Chemical properties of oxalic acid: oxalic acid is acidic, its acidity is stronger than acetic acid, and it can neutralize with bases, such as reacting with sodium hydroxide to form sodium oxalate and water:\ (H_ {2} C_ {2} O_ {4} + 2NaOH {=\!=\!=} Na_ {2} C_ {2} O_ {4} + 2H_ {2} O\). Oxalic acid is reductive and can be oxidized by strong oxidants, such as reacting with acidic potassium permanganate solution to fade the potassium permanganate solution. This reaction is often used to identify the presence of oxalic acid. The ionic equation of the reaction is:\ (2MnO_ {4} ^ {-} + 5H_ {2} C_ {2} O_ {4} + 6H ^{+}{=\!=\!=} 2 Mn ^ {2 + } + 10CO_ {2}\ uparrow + 8H_ {2} O\). In addition, oxalic acid can also undergo esterification reaction. Under the condition of concentrated sulfuric acid catalysis and heating, it can react with alcohol to form esters, such as diethyl oxalate with ethanol:\ (H_ {2} C_ {2} O_ {4} + 2C_ {2} H_ {5} OH\ stackrel {concentrated sulfuric acid} {\ underset {\ Delta }{=\!=\!=}} C_ {2} H_ {5} OOC - COOC_ {2} H_ {5} + 2H_ {2} O\).

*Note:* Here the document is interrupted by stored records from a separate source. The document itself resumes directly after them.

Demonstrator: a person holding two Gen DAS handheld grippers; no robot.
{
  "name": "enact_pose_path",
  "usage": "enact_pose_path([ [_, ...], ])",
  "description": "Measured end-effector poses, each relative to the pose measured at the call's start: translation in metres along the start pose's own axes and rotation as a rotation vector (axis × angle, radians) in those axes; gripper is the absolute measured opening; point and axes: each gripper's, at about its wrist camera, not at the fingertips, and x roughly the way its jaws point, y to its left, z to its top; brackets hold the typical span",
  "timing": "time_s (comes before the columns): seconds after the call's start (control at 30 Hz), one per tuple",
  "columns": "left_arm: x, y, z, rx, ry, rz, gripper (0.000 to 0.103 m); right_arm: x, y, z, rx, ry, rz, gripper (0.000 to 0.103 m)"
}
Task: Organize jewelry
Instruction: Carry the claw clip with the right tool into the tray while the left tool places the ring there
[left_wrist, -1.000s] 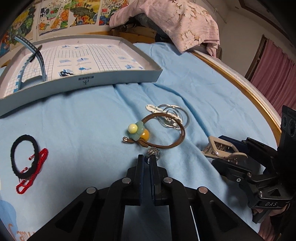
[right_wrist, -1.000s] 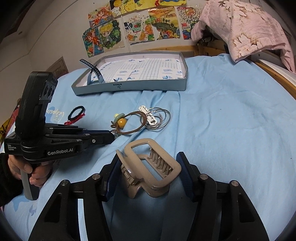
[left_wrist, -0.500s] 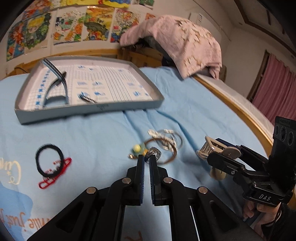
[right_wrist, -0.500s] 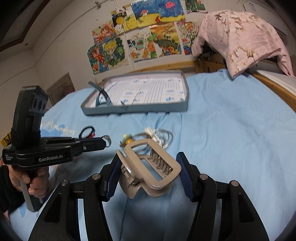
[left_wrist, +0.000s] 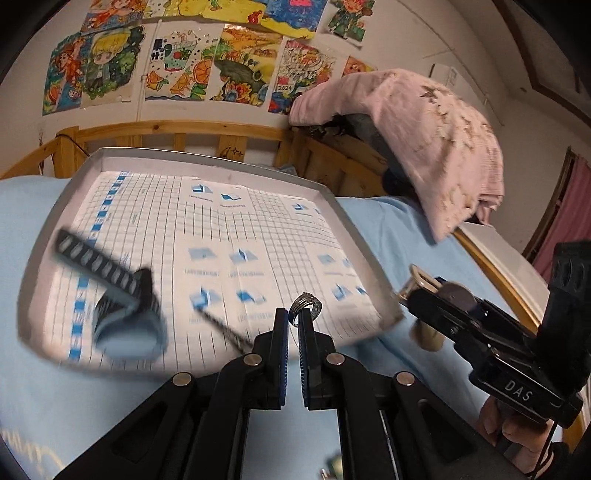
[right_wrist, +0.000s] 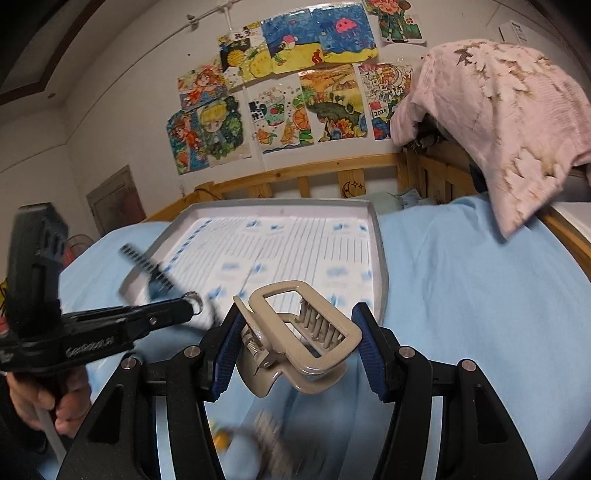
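My left gripper (left_wrist: 291, 321) is shut on a small silver ring (left_wrist: 306, 304) and holds it over the near edge of the grey tray (left_wrist: 364, 258). It also shows in the right wrist view (right_wrist: 190, 306), with the ring (right_wrist: 194, 302) at its tip. My right gripper (right_wrist: 295, 343) is shut on a beige claw hair clip (right_wrist: 299, 332), just before the tray's near right corner (right_wrist: 382, 266). In the left wrist view the right gripper (left_wrist: 417, 291) holds the clip (left_wrist: 419, 278) beside that corner. A blue and black headband (left_wrist: 110, 284) lies in the tray.
The tray rests on a light blue bedsheet (right_wrist: 461, 277). A wooden bed rail (right_wrist: 295, 181) runs behind it, with a pink cloth (right_wrist: 491, 110) draped at the right. Blurred jewelry (right_wrist: 258, 435) lies on the sheet under my right gripper.
Both grippers have lifted from the sheet and moved forward to the tray, each still holding its item. The jewelry pile has dropped out below the views.
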Motion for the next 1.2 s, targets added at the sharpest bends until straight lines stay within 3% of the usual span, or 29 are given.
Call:
enact_pose_path([
  [0.17, 0.033, 0.010, 0.010, -0.028, 0.037, 0.042, 0.006, 0.054, -0.006, 0.014, -0.003, 0.030, 0.017, 0.054],
  [0.4, 0.060, 0.016, 0.001, -0.042, 0.096, 0.059, 0.006, 0.096, -0.019, 0.001, 0.025, 0.092, 0.047, 0.054],
  [0.7, 0.054, 0.013, -0.003, -0.045, 0.097, 0.077, 0.007, 0.097, -0.023, -0.007, 0.027, 0.098, 0.033, 0.055],
  [0.77, 0.050, 0.012, -0.003, -0.046, 0.097, 0.080, 0.007, 0.092, -0.024, -0.005, 0.030, 0.083, 0.026, 0.062],
  [0.97, 0.024, 0.008, -0.003, -0.046, 0.067, 0.066, 0.008, 0.065, -0.033, 0.001, 0.051, 0.027, 0.007, 0.066],
  [1.03, 0.007, 0.004, -0.005, -0.046, 0.037, 0.065, 0.014, 0.050, -0.032, 0.004, 0.044, -0.008, -0.003, 0.072],
  [1.13, -0.019, 0.000, -0.007, -0.069, -0.030, 0.065, 0.049, 0.023, -0.028, 0.013, 0.035, -0.066, -0.015, 0.075],
  [1.17, -0.033, 0.000, -0.008, -0.079, -0.071, 0.075, 0.065, 0.013, -0.028, 0.015, 0.036, -0.081, -0.017, 0.077],
  [1.2, -0.047, -0.002, -0.010, -0.084, -0.115, 0.090, 0.067, 0.001, -0.026, 0.017, 0.033, -0.100, -0.017, 0.079],
])
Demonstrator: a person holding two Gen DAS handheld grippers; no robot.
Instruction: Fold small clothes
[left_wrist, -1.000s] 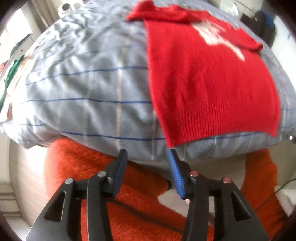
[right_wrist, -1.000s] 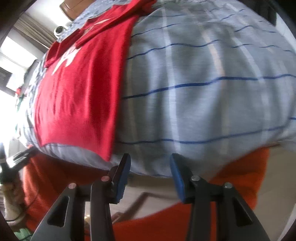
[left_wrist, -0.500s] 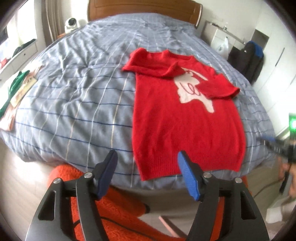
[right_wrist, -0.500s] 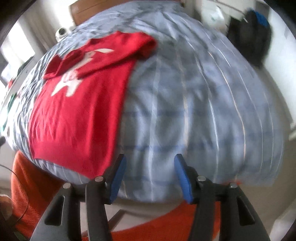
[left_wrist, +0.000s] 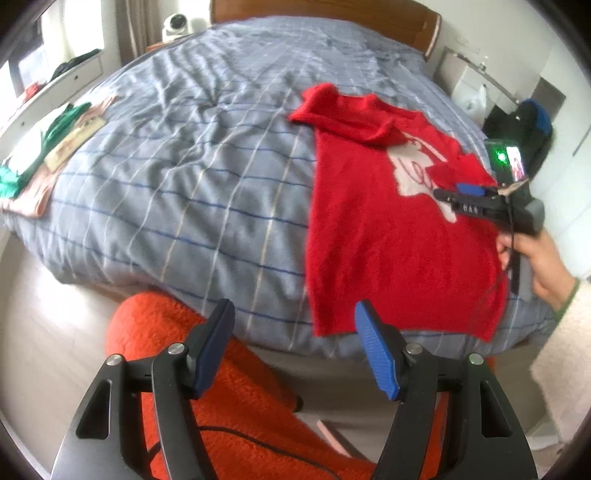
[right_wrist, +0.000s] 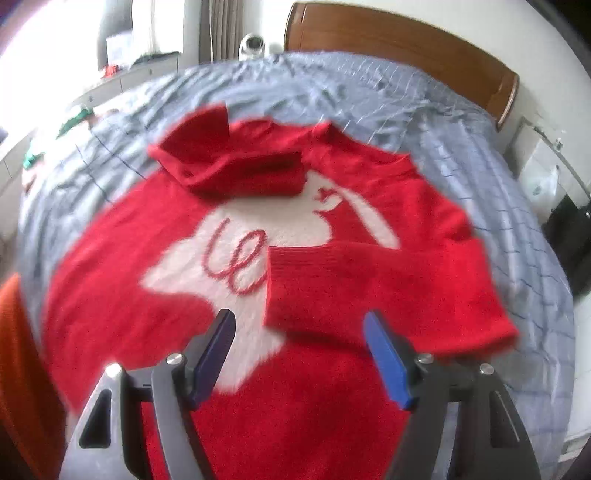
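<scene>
A red knitted sweater with a white figure on its front was laid flat on the blue-striped grey duvet, toward the foot of the bed, its hem near the duvet's edge. Both sleeves were folded inward across the chest: one lay over the neckline end, the other across the white figure.

The left gripper was held off the foot of the bed, just short of the sweater's hem and toward its left corner. Its jaws were spread wide and nothing was held between them. An orange fluffy garment was seen below it.

The right gripper was held above the sweater's lower body, pointed toward the folded sleeve beyond it. Its jaws were likewise spread wide, with nothing gripped; whether the fabric was touched could not be told.

A wooden headboard was seen beyond the sweater, and green clothes lay well apart from it, at the duvet's left edge.
</scene>
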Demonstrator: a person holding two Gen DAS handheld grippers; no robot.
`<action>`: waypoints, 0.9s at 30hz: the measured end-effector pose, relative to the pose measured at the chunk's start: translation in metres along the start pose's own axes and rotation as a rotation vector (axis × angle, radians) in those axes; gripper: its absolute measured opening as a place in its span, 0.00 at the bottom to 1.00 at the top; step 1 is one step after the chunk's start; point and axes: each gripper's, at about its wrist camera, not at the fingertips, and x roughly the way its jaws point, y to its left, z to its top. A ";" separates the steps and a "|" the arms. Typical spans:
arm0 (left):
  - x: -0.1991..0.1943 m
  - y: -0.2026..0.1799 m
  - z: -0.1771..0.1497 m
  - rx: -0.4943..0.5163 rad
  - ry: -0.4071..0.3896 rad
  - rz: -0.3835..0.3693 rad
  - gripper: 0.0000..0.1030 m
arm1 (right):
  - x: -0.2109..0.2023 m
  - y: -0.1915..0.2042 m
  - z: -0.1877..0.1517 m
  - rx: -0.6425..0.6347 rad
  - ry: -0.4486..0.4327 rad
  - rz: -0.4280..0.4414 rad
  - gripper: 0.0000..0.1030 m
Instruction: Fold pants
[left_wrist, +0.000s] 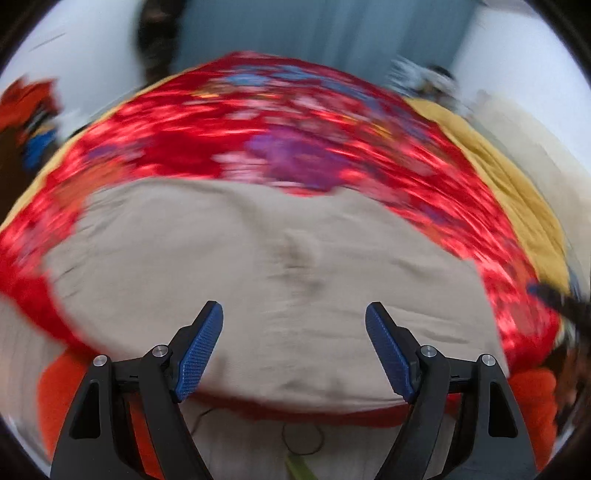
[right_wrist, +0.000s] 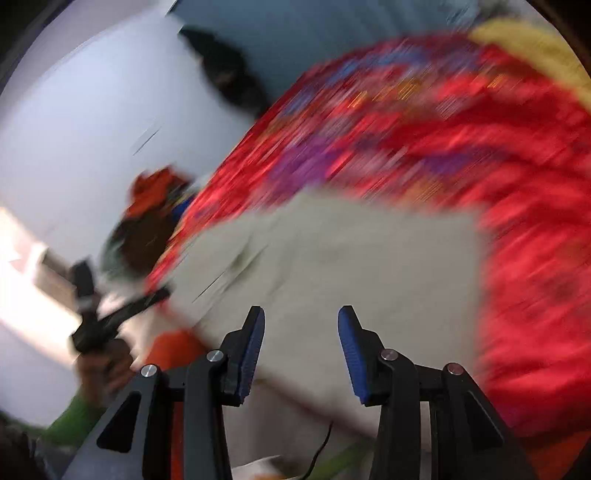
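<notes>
Beige pants (left_wrist: 258, 258) lie folded into a broad flat shape on a red flowered blanket (left_wrist: 295, 140). They also show in the right wrist view (right_wrist: 351, 266) as a rough rectangle. My left gripper (left_wrist: 293, 314) is open and empty, hovering over the near part of the pants. My right gripper (right_wrist: 301, 317) is open and empty above the near edge of the pants. The left gripper also shows in the right wrist view (right_wrist: 99, 317), held in a hand off the left edge of the pants. Both views are motion-blurred.
A yellow cover (left_wrist: 517, 177) lies under the blanket at the right. Orange fabric (left_wrist: 532, 398) hangs below the near edge. A red and blue pile (left_wrist: 33, 118) sits far left. White walls and a grey curtain (left_wrist: 314, 29) stand behind.
</notes>
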 end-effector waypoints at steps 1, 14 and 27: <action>0.013 -0.016 0.000 0.049 0.016 -0.013 0.79 | 0.004 -0.003 0.014 -0.006 -0.013 -0.003 0.42; 0.046 -0.009 0.024 0.050 0.130 0.038 0.79 | 0.043 -0.040 0.004 0.035 0.154 -0.074 0.31; 0.071 0.024 0.050 -0.007 0.127 0.241 0.75 | 0.081 -0.087 0.025 0.253 0.136 -0.085 0.15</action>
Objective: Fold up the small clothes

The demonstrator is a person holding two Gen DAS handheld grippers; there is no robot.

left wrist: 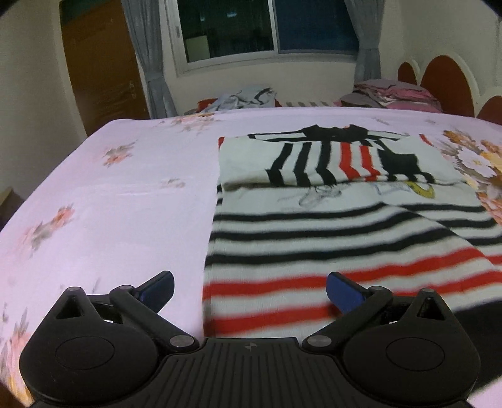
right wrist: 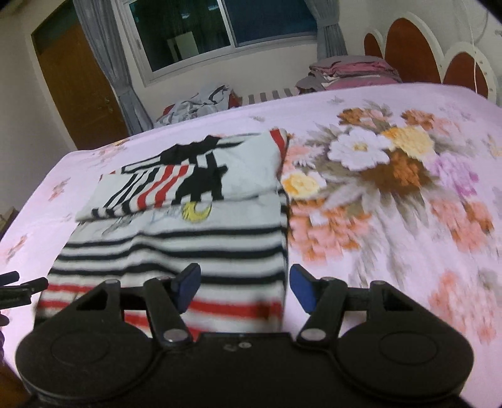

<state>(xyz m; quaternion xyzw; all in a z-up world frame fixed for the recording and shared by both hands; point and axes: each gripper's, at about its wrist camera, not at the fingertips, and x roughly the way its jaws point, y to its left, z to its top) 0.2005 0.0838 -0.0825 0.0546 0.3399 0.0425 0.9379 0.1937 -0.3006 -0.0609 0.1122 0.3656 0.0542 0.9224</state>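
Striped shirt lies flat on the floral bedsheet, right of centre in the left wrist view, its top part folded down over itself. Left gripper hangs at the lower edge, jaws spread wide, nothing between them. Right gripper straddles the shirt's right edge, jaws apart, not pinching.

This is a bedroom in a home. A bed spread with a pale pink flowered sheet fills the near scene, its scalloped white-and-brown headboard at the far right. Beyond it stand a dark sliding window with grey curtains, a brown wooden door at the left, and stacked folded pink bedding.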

Butane Chemical properties: Butane has good stability and is not easy to react with general substances at room temperature and pressure. However, under specific conditions, a variety of reactions can occur. One is the oxidation reaction. Butane is extremely flammable and can form an explosive mixture when mixed with air. In case of open flame and high heat energy, it can cause combustion and explosion. When fully burned, carbon dioxide and water are formed, and the reaction equation is:\ (2C_ {4} H_ {10} + 13O_ {2}\ stackrel {ignited }{=\!=\!=} 8CO_ {2} + 10H_ {2} O\). The second is the substitution reaction. Under light conditions, butane can undergo a substitution reaction with chlorine, such as the formation of monochlorobutane:\ (C_ {4} H_ {10} + Cl_ {2}\ stackrel {light }{=\!=\!=} C_ {4} H_ {9} Cl + HCl\), which produces a mixture of various chlorobutanes.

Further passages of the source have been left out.